(Stored data entries)
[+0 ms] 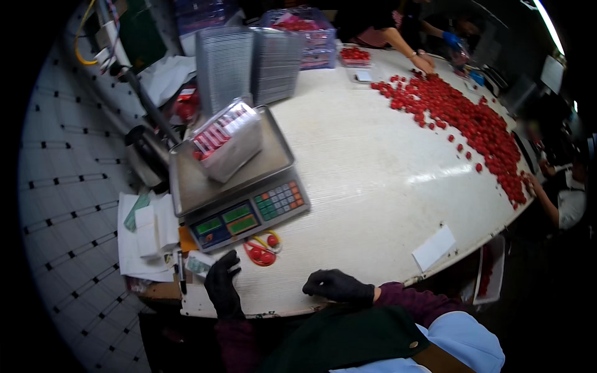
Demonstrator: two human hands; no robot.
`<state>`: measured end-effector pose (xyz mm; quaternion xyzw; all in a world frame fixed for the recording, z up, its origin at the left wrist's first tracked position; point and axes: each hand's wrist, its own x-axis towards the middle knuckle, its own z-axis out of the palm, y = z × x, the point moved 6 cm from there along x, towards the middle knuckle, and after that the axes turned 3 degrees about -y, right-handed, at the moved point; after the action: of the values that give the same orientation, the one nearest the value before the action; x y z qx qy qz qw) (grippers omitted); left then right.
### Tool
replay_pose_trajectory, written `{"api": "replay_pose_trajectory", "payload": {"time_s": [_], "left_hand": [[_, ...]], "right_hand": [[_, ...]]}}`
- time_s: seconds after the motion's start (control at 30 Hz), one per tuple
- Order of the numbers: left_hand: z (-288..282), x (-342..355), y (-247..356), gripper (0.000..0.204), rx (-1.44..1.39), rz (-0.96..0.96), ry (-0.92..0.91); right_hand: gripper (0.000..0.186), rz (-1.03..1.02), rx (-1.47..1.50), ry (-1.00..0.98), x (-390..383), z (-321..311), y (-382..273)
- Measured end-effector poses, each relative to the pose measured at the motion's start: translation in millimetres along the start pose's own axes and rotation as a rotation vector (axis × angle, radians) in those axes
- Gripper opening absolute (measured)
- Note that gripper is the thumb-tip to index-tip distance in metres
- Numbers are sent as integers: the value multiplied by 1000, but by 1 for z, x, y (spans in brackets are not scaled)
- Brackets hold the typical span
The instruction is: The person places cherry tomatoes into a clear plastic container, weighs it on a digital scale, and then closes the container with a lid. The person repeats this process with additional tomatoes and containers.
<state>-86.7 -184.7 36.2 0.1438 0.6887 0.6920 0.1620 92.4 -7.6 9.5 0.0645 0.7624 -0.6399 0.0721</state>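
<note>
Gloves, black, are worn on both hands, which are laid on the near edge of the white tabletop (pixel 373 186), as seen from the head view. The left hand (pixel 222 283) is placed flat with its fingers spread apart and nothing is gripped by it; it is found just in front of the weighing scale (pixel 233 180), close to the scale's keypad end, with a small printed slip (pixel 198 265) and a black pen (pixel 181 272) just beside it. The right hand (pixel 337 286) is loosely curled with its fingers drawn together, and nothing is seen to be held in it; it is set well to the right of the scale, on bare tabletop.

Between the left hand and the scale, red-handled scissors (pixel 261 248) are laid touching the tabletop. On the scale's steel pan a clear plastic punnet (pixel 227 143) with a red and white label is rested, tilted on its side. Behind the scale, two stacks of clear empty trays (pixel 249 65) are stood. Left of the scale, white paper sheets (pixel 146 236) are spread. Far to the right of the scale, red cherry tomatoes (pixel 466 118) are scattered in a long band, where another person's hand (pixel 425 63) is reached in. A white card (pixel 434 247) is laid near the right rim.
</note>
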Motion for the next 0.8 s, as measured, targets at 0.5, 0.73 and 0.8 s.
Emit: {"api": "replay_pose_trajectory", "payload": {"time_s": [0.5,0.73,0.8], "left_hand": [[67,316,129,34,283,199,-468],[70,292,64,38,-276,-393,-757],[42,311,60,38,2,-166,-823]], "right_hand": [[22,-399,476,367,226,-105,-96],[33,49,373,265,241,-109,-84],[29,52,359,155,245,-99,-92]]}}
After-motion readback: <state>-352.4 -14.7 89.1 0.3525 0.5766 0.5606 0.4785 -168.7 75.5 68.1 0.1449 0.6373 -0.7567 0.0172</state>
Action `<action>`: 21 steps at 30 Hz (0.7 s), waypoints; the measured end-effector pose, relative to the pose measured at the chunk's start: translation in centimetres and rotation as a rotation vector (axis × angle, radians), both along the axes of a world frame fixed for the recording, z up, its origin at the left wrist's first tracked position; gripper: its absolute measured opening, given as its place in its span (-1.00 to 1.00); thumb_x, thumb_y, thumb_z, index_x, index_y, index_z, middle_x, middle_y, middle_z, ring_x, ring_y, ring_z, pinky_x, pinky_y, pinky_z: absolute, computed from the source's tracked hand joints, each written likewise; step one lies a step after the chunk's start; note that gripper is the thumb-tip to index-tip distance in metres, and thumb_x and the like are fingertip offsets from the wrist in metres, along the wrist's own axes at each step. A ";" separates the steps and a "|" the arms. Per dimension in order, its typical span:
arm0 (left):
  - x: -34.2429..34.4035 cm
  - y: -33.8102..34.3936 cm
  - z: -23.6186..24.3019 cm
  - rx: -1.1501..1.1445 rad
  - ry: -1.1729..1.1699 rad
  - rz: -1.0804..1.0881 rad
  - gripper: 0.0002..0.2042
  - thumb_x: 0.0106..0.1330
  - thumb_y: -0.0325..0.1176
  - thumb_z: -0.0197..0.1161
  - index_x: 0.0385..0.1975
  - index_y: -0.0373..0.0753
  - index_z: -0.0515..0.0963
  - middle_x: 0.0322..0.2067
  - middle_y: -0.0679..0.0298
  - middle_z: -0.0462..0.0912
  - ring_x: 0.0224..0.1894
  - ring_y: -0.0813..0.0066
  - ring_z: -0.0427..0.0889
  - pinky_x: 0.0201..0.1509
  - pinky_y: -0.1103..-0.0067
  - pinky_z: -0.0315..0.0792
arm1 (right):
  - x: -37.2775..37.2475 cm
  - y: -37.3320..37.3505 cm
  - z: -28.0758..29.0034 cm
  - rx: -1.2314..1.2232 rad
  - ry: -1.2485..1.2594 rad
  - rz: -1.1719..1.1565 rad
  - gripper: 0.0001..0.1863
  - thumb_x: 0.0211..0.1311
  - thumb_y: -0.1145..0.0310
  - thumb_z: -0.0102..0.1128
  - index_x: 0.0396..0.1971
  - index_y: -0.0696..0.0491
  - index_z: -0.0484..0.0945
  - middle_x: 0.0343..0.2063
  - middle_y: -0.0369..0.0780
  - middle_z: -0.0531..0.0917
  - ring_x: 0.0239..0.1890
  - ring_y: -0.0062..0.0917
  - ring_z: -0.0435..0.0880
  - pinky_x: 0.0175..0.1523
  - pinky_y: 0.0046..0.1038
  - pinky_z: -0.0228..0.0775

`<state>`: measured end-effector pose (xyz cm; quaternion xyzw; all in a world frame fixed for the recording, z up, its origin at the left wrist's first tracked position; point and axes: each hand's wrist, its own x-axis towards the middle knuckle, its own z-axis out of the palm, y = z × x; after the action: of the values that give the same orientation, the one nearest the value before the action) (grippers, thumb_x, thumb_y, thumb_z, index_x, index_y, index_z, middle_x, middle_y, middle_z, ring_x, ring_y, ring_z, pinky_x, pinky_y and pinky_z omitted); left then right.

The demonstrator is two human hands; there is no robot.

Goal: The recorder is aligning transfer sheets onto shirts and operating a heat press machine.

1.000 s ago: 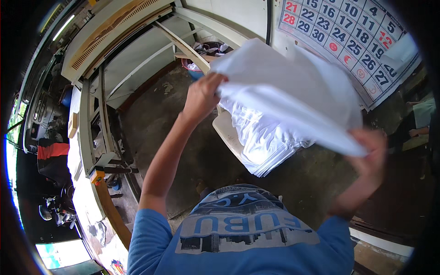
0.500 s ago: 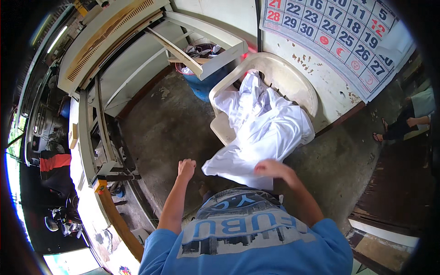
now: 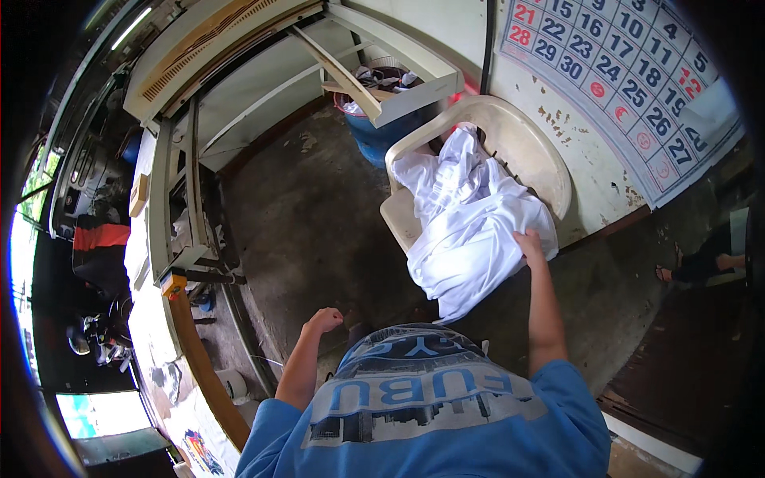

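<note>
A heap of white cloth (image 3: 478,231) lies over the seat of a cream plastic chair (image 3: 550,151), and its lower end hangs off the seat's near edge. My right hand (image 3: 529,244) reaches forward to the right side of the heap, its fingers closed on the fabric; the fingertips are partly lost in the folds. Away from the cloth, my left hand (image 3: 325,320) hangs over the floor with curled fingers, and nothing shows in it.
Behind the chair is a blue tub (image 3: 381,139) with cloths in it. A metal frame table (image 3: 183,183) runs along the left, beside a wood-edged counter (image 3: 199,366). A wall calendar (image 3: 613,72) hangs at the right. Another person's feet (image 3: 665,273) show far right.
My right hand has gone forward and right onto the cloth heap. The cloth's near end has drawn in toward the chair. My left hand remains a loose fist.
</note>
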<state>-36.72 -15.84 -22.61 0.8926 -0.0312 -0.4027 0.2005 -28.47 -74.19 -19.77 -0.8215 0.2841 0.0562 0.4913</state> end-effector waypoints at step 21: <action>-2.5 -0.8 -0.7 -0.017 -0.027 0.227 -0.70 0.03 -0.24 0.13 -0.23 -0.18 0.53 -0.30 0.17 0.59 -0.21 0.29 0.55 -0.12 0.46 0.41 | -10.8 7.7 -3.7 -0.474 -0.413 0.271 -0.90 0.02 0.51 -0.02 -0.42 0.12 0.45 -0.64 -0.08 0.53 -0.53 -0.27 0.54 -0.40 -0.34 0.34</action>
<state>-39.22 -16.61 -23.35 0.8940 0.0642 -0.3649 0.2518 -39.27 -66.51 -23.48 -0.9371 0.0720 -0.1141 0.3218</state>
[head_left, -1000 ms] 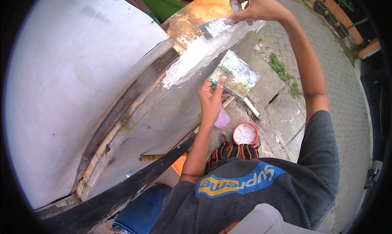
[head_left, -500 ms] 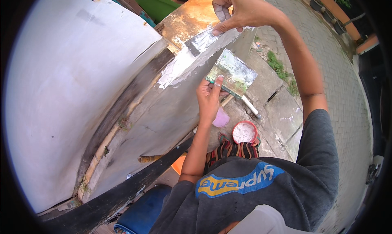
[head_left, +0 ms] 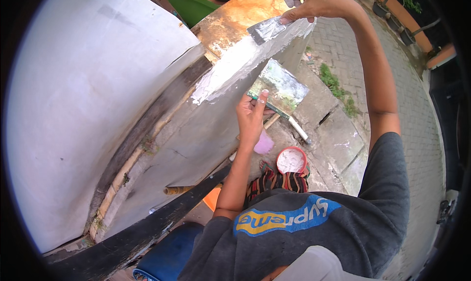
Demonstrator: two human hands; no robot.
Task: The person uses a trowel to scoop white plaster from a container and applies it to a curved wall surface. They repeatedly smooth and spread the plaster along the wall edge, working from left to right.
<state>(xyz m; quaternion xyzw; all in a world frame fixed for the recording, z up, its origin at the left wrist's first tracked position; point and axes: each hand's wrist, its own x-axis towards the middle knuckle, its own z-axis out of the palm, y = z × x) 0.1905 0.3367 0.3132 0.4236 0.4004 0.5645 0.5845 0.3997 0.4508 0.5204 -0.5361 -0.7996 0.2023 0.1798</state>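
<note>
My right hand (head_left: 309, 9) pinches a thin metal scraper (head_left: 265, 31) smeared with white paste, its blade on the wall’s pasted top edge (head_left: 223, 72). Lower down, my left hand (head_left: 252, 116) grips a flat square putty board (head_left: 279, 82) with green edging and white smears on its face, held beside the wall with the thumb over its near edge. A red tub (head_left: 291, 159) of white paste stands on the ground below, near my legs.
A white wall surface (head_left: 88, 85) fills the left. A dark beam (head_left: 113, 251) crosses low by a blue seat (head_left: 167, 251). Cracked concrete slabs (head_left: 343, 148), a white roller or pipe (head_left: 299, 129), weeds (head_left: 333, 82) and a paved lane (head_left: 412, 104) with planters (head_left: 380, 9) are on the right.
My right hand with the scraper went down-left along the pasted edge, then back up and right to near the top. My left hand with the board has barely moved.
</note>
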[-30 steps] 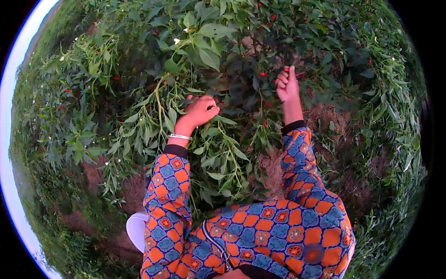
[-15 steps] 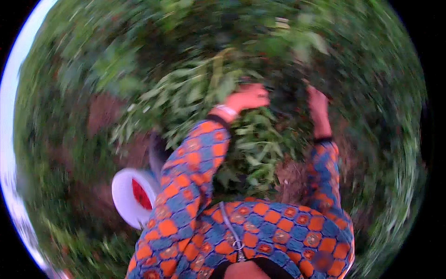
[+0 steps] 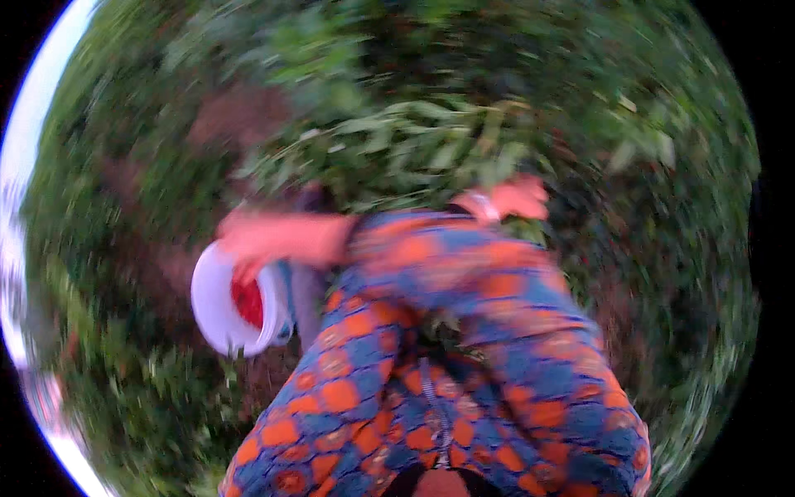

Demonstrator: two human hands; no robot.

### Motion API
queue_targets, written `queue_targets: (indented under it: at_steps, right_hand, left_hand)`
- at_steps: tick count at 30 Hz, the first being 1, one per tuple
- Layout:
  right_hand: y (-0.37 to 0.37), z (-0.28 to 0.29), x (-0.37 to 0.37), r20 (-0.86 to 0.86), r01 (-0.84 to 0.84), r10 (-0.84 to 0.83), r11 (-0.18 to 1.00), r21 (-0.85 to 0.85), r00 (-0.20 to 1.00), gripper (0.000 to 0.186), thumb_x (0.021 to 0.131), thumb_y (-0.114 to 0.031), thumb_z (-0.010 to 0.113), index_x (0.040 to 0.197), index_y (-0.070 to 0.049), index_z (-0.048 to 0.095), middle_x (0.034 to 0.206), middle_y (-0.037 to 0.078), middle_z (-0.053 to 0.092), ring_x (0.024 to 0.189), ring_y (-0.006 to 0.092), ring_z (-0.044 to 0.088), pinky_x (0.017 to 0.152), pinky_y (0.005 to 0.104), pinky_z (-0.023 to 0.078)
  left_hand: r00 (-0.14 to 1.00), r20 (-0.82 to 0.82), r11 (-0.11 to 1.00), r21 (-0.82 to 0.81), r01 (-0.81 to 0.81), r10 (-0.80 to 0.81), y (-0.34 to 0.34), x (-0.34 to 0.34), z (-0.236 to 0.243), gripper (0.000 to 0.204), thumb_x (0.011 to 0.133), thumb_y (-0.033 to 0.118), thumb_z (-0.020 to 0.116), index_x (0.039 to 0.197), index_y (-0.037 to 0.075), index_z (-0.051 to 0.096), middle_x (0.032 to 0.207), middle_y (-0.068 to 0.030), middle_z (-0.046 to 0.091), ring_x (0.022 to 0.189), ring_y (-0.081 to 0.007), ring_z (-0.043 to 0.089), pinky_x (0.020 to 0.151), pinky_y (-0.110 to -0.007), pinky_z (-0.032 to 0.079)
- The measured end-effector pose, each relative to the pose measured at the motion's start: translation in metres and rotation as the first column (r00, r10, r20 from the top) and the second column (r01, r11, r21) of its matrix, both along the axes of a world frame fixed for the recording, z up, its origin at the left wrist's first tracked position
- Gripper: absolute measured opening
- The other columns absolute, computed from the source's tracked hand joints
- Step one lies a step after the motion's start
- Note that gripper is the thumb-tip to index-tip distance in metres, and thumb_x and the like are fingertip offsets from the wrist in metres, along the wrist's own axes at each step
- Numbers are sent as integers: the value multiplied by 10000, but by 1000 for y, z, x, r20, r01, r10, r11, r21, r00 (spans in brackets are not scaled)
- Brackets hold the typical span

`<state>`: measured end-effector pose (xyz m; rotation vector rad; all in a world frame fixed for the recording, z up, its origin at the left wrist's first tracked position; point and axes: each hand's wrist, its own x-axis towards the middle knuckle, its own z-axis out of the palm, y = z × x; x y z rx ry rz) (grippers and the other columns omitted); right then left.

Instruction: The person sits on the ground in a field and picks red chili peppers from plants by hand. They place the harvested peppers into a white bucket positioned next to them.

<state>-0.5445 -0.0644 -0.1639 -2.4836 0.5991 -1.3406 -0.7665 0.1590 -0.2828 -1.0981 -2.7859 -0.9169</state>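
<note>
My right arm crosses in front of me to the left, and my right hand (image 3: pixel 277 240) is over the rim of a white bucket (image 3: pixel 217 302). Motion smears its fingers, so I cannot see whether they hold anything. Inside the bucket lies a bright red heap (image 3: pixel 248 303), too blurred to name piece by piece. My left hand (image 3: pixel 513 197), with a pale band at the wrist, is among the plants, its fingers curled at the base of some leafy stems (image 3: pixel 439 137). The right forearm covers part of the left one.
Dense green plants (image 3: pixel 662 224) spread all around, with small red spots among the leaves. Brown soil (image 3: pixel 240 116) shows at the upper left. A dark grey shape (image 3: pixel 308 306), perhaps my leg, stands beside the bucket.
My right hand has left the plants on the right and swung across to the bucket. My left hand stays by the leafy stems; both appear farther right as the view shifts.
</note>
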Motion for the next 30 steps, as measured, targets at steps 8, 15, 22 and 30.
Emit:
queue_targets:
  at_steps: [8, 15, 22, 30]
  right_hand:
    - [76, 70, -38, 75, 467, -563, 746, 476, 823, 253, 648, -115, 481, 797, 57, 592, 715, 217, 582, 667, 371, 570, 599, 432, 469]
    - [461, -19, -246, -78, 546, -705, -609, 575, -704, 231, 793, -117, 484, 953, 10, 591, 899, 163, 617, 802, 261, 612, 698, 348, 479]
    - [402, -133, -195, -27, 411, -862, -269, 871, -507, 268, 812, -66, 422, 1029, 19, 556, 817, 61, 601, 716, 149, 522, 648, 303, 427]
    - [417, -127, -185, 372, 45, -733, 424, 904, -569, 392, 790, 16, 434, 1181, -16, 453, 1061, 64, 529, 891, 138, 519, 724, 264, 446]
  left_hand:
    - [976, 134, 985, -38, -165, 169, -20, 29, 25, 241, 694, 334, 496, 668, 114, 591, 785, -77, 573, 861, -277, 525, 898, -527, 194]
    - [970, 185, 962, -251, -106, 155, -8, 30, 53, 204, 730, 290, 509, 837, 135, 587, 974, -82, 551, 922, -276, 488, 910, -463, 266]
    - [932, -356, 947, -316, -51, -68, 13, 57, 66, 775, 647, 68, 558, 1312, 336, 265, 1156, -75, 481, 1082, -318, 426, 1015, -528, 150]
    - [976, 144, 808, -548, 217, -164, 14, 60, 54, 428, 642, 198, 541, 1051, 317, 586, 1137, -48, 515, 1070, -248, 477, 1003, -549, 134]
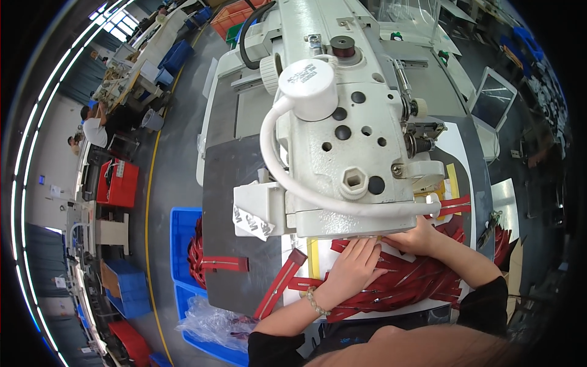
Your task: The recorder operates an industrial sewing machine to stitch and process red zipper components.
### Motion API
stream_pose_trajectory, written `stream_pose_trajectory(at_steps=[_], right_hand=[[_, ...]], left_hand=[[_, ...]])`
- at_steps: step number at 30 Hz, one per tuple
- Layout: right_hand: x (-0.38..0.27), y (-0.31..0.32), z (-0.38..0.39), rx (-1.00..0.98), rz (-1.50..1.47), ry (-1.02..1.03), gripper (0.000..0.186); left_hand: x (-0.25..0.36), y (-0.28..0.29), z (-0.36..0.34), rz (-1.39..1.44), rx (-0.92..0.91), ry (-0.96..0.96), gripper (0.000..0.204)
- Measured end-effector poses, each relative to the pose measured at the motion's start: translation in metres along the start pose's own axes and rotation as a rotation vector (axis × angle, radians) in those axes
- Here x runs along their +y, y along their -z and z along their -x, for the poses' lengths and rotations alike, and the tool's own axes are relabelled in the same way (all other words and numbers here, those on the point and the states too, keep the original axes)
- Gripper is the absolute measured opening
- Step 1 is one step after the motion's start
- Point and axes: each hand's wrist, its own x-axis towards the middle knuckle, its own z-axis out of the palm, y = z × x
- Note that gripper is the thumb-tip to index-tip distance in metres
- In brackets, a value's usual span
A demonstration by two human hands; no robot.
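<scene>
Under the front of a white sewing machine (361,214), both my hands are close together over red zippers. My left hand (353,264), with a beaded bracelet at the wrist, lies palm down with its fingers stretched forward over the red work. To its right, my right hand (422,237) reaches in from the side; its fingers are partly hidden by the machine head. A heap of red zippers (416,278) with metal teeth lies beneath and nearer than my hands. A separate red zipper (281,282) slants across the table edge left of my left hand.
Blue bins (177,244) stand at the table's left, one holding red zippers, with a clear plastic bag (214,321) over the other. Another zipper (226,263) hangs across the dark tabletop (232,171). Red crates (117,183) and a seated person (96,131) are farther left.
</scene>
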Motion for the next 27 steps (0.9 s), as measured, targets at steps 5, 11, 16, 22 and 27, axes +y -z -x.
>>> stream_pose_trajectory(at_steps=[5, 11, 16, 22, 27], right_hand=[[-0.001, 0.005, 0.007, 0.032, -0.096, -0.117, 0.031], [0.003, 0.005, 0.013, -0.024, -0.093, -0.172, 0.029], [0.004, 0.000, 0.022, -0.026, -0.124, -0.246, 0.030], [0.006, -0.001, 0.021, -0.002, -0.162, -0.262, 0.029], [0.008, -0.005, 0.025, -0.005, -0.139, -0.255, 0.028]], left_hand=[[-0.005, -0.001, 0.005, 0.063, 0.024, -0.009, 0.050], [-0.006, -0.005, 0.008, 0.064, 0.043, -0.017, 0.050], [-0.005, -0.004, 0.005, 0.065, 0.045, -0.024, 0.050], [-0.006, -0.004, 0.005, 0.076, 0.057, -0.016, 0.050], [-0.005, -0.002, 0.004, 0.099, 0.049, -0.019, 0.052]])
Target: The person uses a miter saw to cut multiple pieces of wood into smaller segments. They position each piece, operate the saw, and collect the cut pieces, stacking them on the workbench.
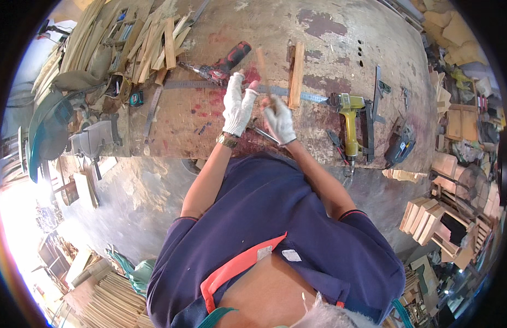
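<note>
My left hand (240, 108), in a white work glove with bare fingertips, is raised over the bench with its fingers apart and nothing in it. Just right of it, my gloved right hand (278, 119) is closed on the lower end of a thin wooden strip (263, 65), which points away from me and is smeared by motion. Beyond my left hand lies a red and black cordless drill (225, 64). A long steel ruler (190, 84) runs behind both hands. Under my right hand lies a metal rod-like tool (264, 135), partly hidden.
To the right are a wooden batten (297, 76), a yellow nail gun (349, 126), pliers (336, 143), a try square (378, 90) and a dark power tool (399, 143). A miter saw (59, 128) and a tape measure (136, 98) stand left, near piled wood strips (149, 46).
</note>
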Action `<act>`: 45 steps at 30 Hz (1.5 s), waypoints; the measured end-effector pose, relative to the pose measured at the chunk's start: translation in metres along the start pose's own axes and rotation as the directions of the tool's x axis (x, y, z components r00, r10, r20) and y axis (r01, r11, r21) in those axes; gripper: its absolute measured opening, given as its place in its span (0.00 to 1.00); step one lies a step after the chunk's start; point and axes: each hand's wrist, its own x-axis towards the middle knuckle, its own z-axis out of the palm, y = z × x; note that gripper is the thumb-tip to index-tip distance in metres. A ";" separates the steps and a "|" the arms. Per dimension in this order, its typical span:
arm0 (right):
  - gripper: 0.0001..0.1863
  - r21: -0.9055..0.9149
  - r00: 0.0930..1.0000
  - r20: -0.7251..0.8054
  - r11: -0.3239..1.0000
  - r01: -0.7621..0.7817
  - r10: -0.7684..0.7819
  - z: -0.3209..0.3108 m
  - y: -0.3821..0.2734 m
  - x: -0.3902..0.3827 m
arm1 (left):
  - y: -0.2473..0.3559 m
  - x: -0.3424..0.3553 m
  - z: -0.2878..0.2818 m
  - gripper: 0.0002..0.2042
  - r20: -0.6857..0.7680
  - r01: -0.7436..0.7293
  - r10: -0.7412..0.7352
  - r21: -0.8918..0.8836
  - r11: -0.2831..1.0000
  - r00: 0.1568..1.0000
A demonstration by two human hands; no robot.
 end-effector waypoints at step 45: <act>0.31 -0.609 0.919 -0.310 0.793 0.004 -0.243 -0.084 0.058 0.050 | -0.064 0.043 -0.072 0.21 0.333 0.474 -0.375 -0.295 0.830 0.865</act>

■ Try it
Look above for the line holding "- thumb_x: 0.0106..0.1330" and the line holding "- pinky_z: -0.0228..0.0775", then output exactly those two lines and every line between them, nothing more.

■ Solution to the problem
  - thumb_x: 0.0106..0.1330
  - thumb_y: -0.0325..0.1176
  - thumb_z: -0.0197..0.1161
  - index_x: 0.0385..0.1975
  - index_y: -0.0373..0.0753
  - index_z: -0.0515..0.0963
  - middle_x: 0.0322..0.2067
  - middle_y: -0.0679..0.0298
  - middle_z: -0.0462..0.0912
  - ring_x: 0.0224..0.1894
  - ring_y: -0.0813..0.0066
  - ring_z: -0.0427..0.0889
  - pinky_x: 0.0201..0.1509
  - pinky_y: -0.1103..-0.0067
  - pinky_z: -0.0315..0.0792
arm1 (right):
  - x: -37.2775..37.2475 cm
  - y: -37.3320..37.3505 cm
  - z: -28.0758..29.0034 cm
  - rx: -1.2314..1.2232 rad
  - ry: -1.2485..1.2594 rad
  - rz: -1.1719..1.1565 rad
  - gripper: 0.0001..0.1863
  - thumb_x: 0.0211..0.1311
  - thumb_y: -0.1145..0.0310
  - thumb_z: -0.0102..0.1128
  - index_x: 0.0396..0.1971
  - index_y: -0.0696..0.0491
  - index_z: -0.0484..0.0945
  - middle_x: 0.0343..0.2063
  - middle_y: -0.0369..0.0780
  - middle_z: -0.0531..0.0917
  - ring_x: 0.0239..0.1890
  - ring_y: -0.0062..0.0917
  - ring_z: -0.0435..0.0880
  - pinky_x: 0.0175..0.1523
  - pinky_y: 0.0046..0.1038
  - pinky_z: -0.0228..0.0775

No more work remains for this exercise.